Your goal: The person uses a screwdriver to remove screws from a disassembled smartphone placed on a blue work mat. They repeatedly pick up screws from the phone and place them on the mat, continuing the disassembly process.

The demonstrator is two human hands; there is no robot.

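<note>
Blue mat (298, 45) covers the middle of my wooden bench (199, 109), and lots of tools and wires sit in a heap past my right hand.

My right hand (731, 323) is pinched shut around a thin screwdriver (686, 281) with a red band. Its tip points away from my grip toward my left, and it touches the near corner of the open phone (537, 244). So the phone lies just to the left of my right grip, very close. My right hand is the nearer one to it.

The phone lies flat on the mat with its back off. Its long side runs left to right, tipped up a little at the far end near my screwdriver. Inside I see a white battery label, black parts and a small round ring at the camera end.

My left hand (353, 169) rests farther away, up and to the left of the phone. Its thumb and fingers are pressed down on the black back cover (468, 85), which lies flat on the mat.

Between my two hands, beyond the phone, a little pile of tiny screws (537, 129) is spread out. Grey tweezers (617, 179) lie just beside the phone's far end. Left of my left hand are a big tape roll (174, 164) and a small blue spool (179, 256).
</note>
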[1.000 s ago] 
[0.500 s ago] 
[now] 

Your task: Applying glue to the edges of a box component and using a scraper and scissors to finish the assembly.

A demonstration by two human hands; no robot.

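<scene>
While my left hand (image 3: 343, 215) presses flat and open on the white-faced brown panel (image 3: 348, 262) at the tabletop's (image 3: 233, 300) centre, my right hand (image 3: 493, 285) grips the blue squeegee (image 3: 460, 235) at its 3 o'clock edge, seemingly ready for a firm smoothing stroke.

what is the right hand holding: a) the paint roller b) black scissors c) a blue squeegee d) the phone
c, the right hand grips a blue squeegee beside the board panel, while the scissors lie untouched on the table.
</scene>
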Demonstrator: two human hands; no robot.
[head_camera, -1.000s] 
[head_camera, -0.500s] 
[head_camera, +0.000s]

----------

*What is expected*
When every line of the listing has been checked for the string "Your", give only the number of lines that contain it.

*Result for this exercise*
2